Прошло полтора дня попыток сбежать, но ничего не вышло, как и тогда, когда она пыталась найти работу в Ледженде. Следовало отдать Коулу должное: когда он отдавал распоряжение, его выполняли неукоснительно.
Когда пять «М» ушли, Кэди нашла записку от Коула, которую он оставил ей на туалетном столике. В ней говорилось, что он очень сожалеет, что вынужден уехать и не увидит ее дней десять. Он ничего не написал о ее пленении на этот период, он даже не снизошел до того, чтобы объяснить, куда отправился и для чего.
Весь первый день Кэди предпринимала попытки сбежать, но, сказать по совести, куда ей было деваться? К кому бы она ни обращалась, как только Кэди упоминала наскальные рисунки, на нее смотрели с полным непониманием, так что, даже если бы ей удалось украсть коня и ускакать, она понятия не имела, куда направиться.
Кэди пришла в такое отчаяние, что вчера вечером написала письмо бабушке Коула, умоляя ее приехать в Ледженд и помочь ей освободиться.
И вот теперь, в полдень второго дня, Кэди сидела за столом в комнате, которая, по всей вероятности, служила Коулу кабинетом, и задавала себе вопрос: «Почему я?» Почему именно ее выбрали для этого невероятного смешения времен? Во-первых, она совершенно не годилась на роль героини. Она была простой девушкой из Огайо, которая хотела одного — готовить. В ее жизни, да, впрочем, и в жизни Коула, пожалуй, не было такой трагедии, которую следовало бы исправить. Так почему же она здесь?
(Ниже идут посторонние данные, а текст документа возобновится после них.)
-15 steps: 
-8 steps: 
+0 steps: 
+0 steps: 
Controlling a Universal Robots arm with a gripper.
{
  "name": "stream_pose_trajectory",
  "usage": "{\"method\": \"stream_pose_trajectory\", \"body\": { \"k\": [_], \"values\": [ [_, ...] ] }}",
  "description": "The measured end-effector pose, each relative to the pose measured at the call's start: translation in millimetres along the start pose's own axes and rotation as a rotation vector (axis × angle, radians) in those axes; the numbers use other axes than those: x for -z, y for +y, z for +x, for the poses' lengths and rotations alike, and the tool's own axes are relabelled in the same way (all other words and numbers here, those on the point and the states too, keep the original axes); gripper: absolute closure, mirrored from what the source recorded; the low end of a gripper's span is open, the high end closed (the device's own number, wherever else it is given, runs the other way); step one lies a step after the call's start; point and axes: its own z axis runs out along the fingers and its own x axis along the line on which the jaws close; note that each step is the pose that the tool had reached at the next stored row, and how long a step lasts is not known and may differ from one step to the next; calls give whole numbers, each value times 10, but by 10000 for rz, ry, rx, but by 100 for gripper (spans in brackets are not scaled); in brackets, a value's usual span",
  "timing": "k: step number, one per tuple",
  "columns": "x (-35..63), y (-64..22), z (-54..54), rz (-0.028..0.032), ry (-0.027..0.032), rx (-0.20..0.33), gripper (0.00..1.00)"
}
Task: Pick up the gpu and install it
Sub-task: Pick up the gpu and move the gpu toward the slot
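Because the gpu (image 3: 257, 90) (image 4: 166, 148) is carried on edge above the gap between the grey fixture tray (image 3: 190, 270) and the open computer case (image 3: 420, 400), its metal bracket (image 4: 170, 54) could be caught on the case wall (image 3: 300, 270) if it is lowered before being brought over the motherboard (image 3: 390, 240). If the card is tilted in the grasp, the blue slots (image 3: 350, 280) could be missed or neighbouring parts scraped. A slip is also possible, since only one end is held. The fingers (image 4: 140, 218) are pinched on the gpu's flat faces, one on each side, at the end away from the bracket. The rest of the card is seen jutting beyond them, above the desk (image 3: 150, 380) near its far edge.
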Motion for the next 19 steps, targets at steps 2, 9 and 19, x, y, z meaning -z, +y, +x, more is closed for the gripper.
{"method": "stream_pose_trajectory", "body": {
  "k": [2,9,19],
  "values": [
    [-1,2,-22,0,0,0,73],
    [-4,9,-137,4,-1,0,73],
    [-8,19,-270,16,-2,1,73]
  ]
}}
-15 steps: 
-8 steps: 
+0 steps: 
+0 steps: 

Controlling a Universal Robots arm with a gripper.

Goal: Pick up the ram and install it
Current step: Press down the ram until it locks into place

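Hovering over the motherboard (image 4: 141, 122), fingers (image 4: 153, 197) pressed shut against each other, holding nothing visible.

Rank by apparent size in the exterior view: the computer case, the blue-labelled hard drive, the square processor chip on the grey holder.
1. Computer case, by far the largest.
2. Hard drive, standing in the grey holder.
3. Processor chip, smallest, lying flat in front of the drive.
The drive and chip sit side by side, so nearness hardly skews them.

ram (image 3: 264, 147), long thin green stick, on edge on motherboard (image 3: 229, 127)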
Около часа в тот же день Кэди решила отказаться от борьбы. Она уже разговаривала, упрашивала и умоляла всех, кого видела на ранчо, но они смотрели на нее, как на сумасшедшую. Как она могла жаловаться, если стала хозяйкой всего вокруг? Кэди действительно должна была признать: Коул владел очень многим. Она никогда не видела такой красивой местности, как та, где стоял его дом, да и от самого дома дух захватывало. В нем было комнат двадцать, и каждая великолепно обставлена — с роскошью и в то же время очень удобно. Именно о таком доме Кэди мечтала всю жизнь, но никогда не знала, как этого достичь.
Настоящей мечтой была ее любимая комната в доме — кухня — с гигантской железной печью, которую топили дровами, невероятных размеров дубовым рабочим столом, четырьмя духовками, встроенными в кирпичную стену, и такой огромной кладовой, что там запросто мог уместиться целый продовольственный магазин. К сожалению, остальные кухонные приспособления состояли из четырех громадных засаленных чугунов и нескольких деревянных ложек.
— Если бы все было по-другому, — бормотала она, сидя в кабинете-библиотеке и что-то рисуя толстым карандашом на листочке бумаги. Думая о прошедших днях, она вспомнила, как готовила в хижине самодельные дрожжи и придумывала, как будет солить, мариновать и варить варенья.
'Кэди такой счастливый ребенок», — вспомнила она вдруг слова, которые тысячу раз слышала от матери Джейн. Ее собственная мать работала на двух работах. Поэтому, когда родители Джейн предложили присмотреть за маленькой Кэди, мать, ни секунды не сомневаясь, приняла это любезное одолжение. Она никогда так и не узнала, что семейство Джейн относилось к Кэди едва ли лучше, чем к бесплатной служанке.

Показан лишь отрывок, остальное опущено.